## YOUR TASK
Produce a word-for-word copy of the listing below without its pictures.

## ENTRIES SHOWN
________

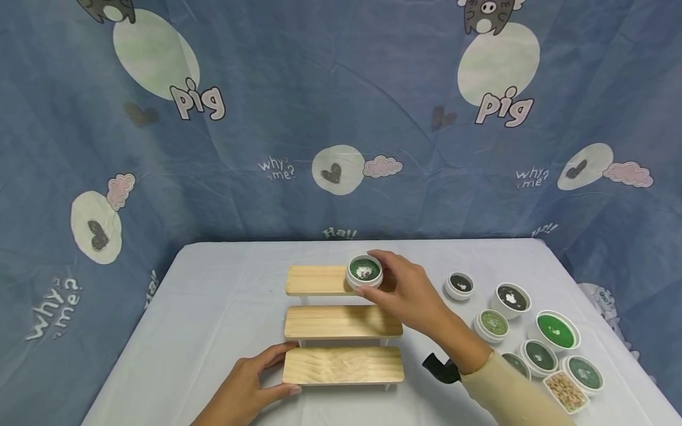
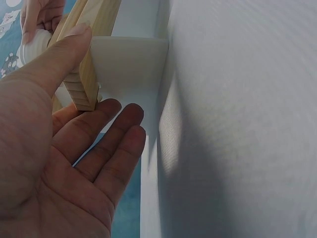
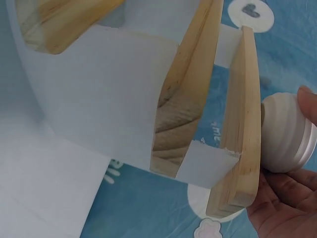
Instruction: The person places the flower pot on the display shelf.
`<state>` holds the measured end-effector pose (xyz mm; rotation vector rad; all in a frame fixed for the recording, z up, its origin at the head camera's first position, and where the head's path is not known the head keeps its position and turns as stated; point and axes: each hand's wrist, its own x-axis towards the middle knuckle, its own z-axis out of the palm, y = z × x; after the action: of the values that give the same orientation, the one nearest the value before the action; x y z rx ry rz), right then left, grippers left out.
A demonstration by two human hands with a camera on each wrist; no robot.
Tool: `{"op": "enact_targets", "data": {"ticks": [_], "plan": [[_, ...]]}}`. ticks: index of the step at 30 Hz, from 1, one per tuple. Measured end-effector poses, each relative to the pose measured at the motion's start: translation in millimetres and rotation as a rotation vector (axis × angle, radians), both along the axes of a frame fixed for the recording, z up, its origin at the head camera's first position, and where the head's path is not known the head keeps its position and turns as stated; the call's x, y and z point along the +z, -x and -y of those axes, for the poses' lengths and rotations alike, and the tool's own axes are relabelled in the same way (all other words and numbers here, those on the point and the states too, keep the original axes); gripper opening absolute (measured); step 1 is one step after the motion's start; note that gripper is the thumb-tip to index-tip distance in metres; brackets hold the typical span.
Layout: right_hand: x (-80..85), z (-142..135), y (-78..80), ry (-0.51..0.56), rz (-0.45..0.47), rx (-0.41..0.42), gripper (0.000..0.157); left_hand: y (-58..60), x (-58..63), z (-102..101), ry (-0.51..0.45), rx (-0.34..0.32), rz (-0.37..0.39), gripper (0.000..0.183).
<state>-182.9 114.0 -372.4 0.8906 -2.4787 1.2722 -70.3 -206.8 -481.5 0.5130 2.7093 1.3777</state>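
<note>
A three-tier wooden stand (image 1: 343,322) with pale boards and white supports is on the white table. My right hand (image 1: 412,290) holds a small white round cup (image 1: 364,271) with a green filling and white specks, between thumb and fingers. In the right wrist view the cup (image 3: 283,136) has its base against the top board (image 3: 243,124), toward that board's right end. At the lowest board's left end is my left hand (image 1: 242,381). The left wrist view has its thumb on one side of the board (image 2: 84,82) and the index finger on the other, remaining fingers extended.
To the right stand several white cups (image 1: 578,328) with green or dark fillings. A square dish of beige pieces (image 1: 566,391) leans among them. A curved black object (image 1: 441,368) lies by my right forearm. Behind the table (image 1: 229,307) hangs a blue printed cloth (image 1: 341,71).
</note>
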Motion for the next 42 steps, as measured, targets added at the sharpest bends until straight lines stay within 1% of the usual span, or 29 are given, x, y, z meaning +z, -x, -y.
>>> {"op": "enact_targets", "data": {"ticks": [8, 14, 17, 22, 25, 29, 32, 37, 42], "plan": [[1.2, 3.2, 2.3, -0.010, -0.010, -0.004, 0.064, 0.6, 0.4, -0.7, 0.005, -0.001, -0.023, 0.068], [-0.4, 9.6, 2.6, -0.016, 0.029, 0.003, 0.063, 0.8, -0.5, 0.8, 0.003, -0.012, -0.031, 0.069], [0.3, 14.0, 3.1, -0.015, 0.039, 0.006, 0.063, 2.0, -0.3, 1.3, 0.010, -0.011, -0.018, 0.069], [3.3, 22.4, 3.7, -0.028, 0.031, 0.007, 0.063, 4.4, -0.1, 0.9, 0.025, -0.001, 0.007, 0.070], [2.6, 26.4, 3.6, -0.031, 0.041, 0.009, 0.062, 4.2, -2.4, 1.4, 0.037, -0.001, -0.005, 0.072], [0.4, 31.8, 3.9, -0.029, 0.054, 0.015, 0.061, 2.9, -5.0, 1.8, 0.059, 0.004, -0.044, 0.071], [0.5, 36.0, 3.8, -0.034, 0.052, 0.016, 0.061, 2.9, -5.8, 1.4, 0.057, 0.001, -0.073, 0.069], [2.4, 42.5, 4.3, -0.037, 0.063, 0.013, 0.060, 3.7, -6.2, 0.8, 0.035, -0.014, -0.087, 0.070], [5.8, 49.0, 7.0, -0.035, 0.086, 0.025, 0.058, 3.4, -4.0, 0.4, 0.035, -0.014, -0.095, 0.068]]}}
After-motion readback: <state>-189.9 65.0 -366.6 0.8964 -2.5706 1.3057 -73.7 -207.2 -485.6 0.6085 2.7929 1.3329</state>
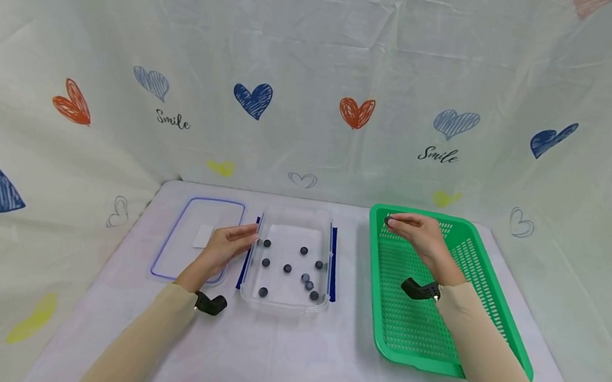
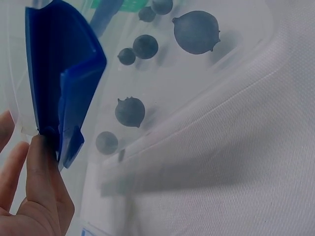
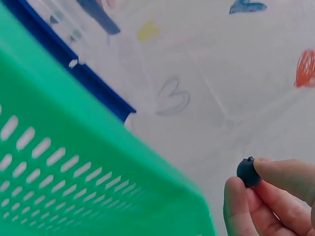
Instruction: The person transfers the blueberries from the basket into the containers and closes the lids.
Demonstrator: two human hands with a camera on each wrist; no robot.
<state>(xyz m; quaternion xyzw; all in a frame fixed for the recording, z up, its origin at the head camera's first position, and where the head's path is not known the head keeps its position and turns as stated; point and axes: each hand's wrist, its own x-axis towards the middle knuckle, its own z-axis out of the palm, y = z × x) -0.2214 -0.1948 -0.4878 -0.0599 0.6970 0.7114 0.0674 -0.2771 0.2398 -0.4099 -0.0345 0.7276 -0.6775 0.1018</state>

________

## EXPECTED ANSWER
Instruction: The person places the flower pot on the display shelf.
`<state>` holds the measured end-effector pose (xyz mm; rotation vector rad; all in a frame fixed for the recording, z up, its origin at the head camera's first position, and where the head's path is not known the head keeps its position and turns as stated; point and axes: each hand's wrist, its own x-axis towards the middle knuckle, its own z-axis out of the palm, y = z × x; after the action: of the values that give the same orientation, the one nearest the value before the action; x y z rx ry rz), right then left, grippers left out.
A demonstration by two human hands with a camera on each wrist; no robot.
Tool: `{"op": "enact_targets", "data": {"ticks": [_], "plan": [[_, ...]]}}`. ticks: index of the step at 30 Hz, from 1, one per tuple. Measured end-effector poses, each relative to the pose measured at the motion's start: translation in millimetres and rotation as a rotation vector (axis × angle, radians), both along the axes of a frame fixed for the recording, z up, its origin at the head camera's first position, and where the head's path is not known the head keeps its position and turns as stated; the call's x, y and z point along the +z, -x and -y of those axes, for the poses' lengths and rotations alike, and the tool's own axes are relabelled in the same way (all other words and numbers here, those on the point and the states too, keep the original axes); gripper opening absolute (measured); step 1 is one step after the motion's start; note that gripper is the thumb-tip to index-tip distance in metres; brackets hold the typical span.
Layout: right_hand: x (-80..85), z (-142..135), y (-78..80), ry (-0.51..0.56), rz (-0.45..0.47), rx (-0.41..0.42), gripper (0.000..0.157); left_hand: y (-58..60), x (-58..63), z (-102..101), ry (-0.51..0.45), rx (-0.34..0.32), rz (-0.37..0.39), gripper (0.000..0.183).
<state>-182.9 114.0 -372.4 0.8906 -2.4787 1.2722 -70.3 -206.8 -481.5 0.5130 2.7093 1.3777</state>
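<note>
A three-tier wooden stand (image 1: 343,322) with pale boards and white supports is on the white table. My right hand (image 1: 412,290) holds a small white round cup (image 1: 364,271) with a green filling and white specks, between thumb and fingers. In the right wrist view the cup (image 3: 283,136) has its base against the top board (image 3: 243,124), toward that board's right end. At the lowest board's left end is my left hand (image 1: 242,381). The left wrist view has its thumb on one side of the board (image 2: 84,82) and the index finger on the other, remaining fingers extended.
To the right stand several white cups (image 1: 578,328) with green or dark fillings. A square dish of beige pieces (image 1: 566,391) leans among them. A curved black object (image 1: 441,368) lies by my right forearm. Behind the table (image 1: 229,307) hangs a blue printed cloth (image 1: 341,71).
</note>
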Motion for the next 42 steps, as measured, targets added at the sharpest bends until straight lines stay within 1% of the usual span, or 29 are given, x, y, z meaning +z, -x, -y.
>>> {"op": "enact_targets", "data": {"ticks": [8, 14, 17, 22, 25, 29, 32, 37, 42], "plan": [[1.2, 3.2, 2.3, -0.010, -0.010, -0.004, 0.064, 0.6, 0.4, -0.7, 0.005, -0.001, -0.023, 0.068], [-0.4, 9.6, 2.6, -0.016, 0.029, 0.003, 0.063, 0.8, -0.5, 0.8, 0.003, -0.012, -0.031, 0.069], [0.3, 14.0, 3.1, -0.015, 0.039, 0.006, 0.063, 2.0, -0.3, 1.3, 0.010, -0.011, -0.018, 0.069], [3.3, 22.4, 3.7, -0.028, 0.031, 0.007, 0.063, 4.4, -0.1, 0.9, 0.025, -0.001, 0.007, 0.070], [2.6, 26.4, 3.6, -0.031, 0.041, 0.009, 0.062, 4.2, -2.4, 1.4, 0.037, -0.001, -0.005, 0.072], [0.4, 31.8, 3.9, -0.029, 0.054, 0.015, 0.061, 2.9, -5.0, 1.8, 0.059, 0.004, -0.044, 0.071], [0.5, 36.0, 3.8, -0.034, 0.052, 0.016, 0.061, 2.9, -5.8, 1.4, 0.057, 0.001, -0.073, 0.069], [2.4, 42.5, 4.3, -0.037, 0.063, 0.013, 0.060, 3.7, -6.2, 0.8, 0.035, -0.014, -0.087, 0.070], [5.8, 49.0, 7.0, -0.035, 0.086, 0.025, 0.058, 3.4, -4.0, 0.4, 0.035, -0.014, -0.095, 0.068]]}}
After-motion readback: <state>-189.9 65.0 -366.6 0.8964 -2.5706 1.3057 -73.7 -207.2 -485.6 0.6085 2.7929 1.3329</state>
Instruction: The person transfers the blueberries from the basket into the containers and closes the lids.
Demonstrator: two human hands with a camera on each wrist; no robot.
<state>(xyz m; quaternion xyzw; all in a frame fixed for the recording, z up, its origin at the head camera's first position, and where the head's path is not known the head keeps its position and turns as stated; point and axes: each hand's wrist, its own x-axis towards the middle knuckle, its own z-axis out of the palm, y = z × x) -0.2214 -0.1948 -0.4878 -0.0599 0.6970 0.7114 0.0674 -0.2771 0.2398 -0.4099 -0.0345 0.7276 -0.6775 0.1018</state>

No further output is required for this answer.